Le fonds saoudien Manara Minerals a finalisé, mardi 30 avril, l’acquisition de 10% de la branche métaux critiques du géant brésilien Vale. L’opération, estimée à 2,5 milliards de dollars, s’inscrit dans une stratégie ambitieuse visant à faire de Riyad une puissance minière alternative à la Chine.
Le pays de l’or noir mise (aussi) sur les métaux critiques. Mardi 30 avril, la finalisation de l’acquisition par la société d’investissement saoudienne Manara Minerals (qui rassemble le groupe minier Ma’aden et le richissime fonds souverain du royaume) de 10% de la branche métaux critiques du géant brésilien Vale (baptisée Vale Base Metals qui n’intègre pas les activités de Vale dans le minerai de fer) a remis sur le devant de la scène les grandes ambitions de Riyad dans le domaine. Avec cette seule opération, estimée à 2,5 milliards de dollars et initialement annoncée en juillet 2023, Manara Minerals entre au capital d’un géant de classe mondiale du cuivre et du nickel, deux métaux cruciaux pour la transition écologique.

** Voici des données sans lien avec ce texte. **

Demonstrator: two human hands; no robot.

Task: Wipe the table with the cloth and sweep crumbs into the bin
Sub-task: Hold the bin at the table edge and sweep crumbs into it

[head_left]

Pilier de la diversification du royaume
Il ne s’agit que d’une étape. Depuis 2017, le plan Vision 2030, présenté par Mohammed Ben Salmane dès son accession au rang de Prince héritier du royaume, mise sur le secteur minier comme un pilier de diversification au-delà du pétrole. «La stratégie de l’Arabie saoudite est double : d’un côté, le développement des ressources minières sur son territoire via, notamment, des accords avec le service d’exploration géologique chinois. De l’autre, une stratégie d’acquisition de parts dans des compagnies minières internationales», détaille Emmanuel Hache, spécialiste de la géopolitique des matières premières à l‘lFP Energies nouvelles qui a récemment écrit sur le sujet.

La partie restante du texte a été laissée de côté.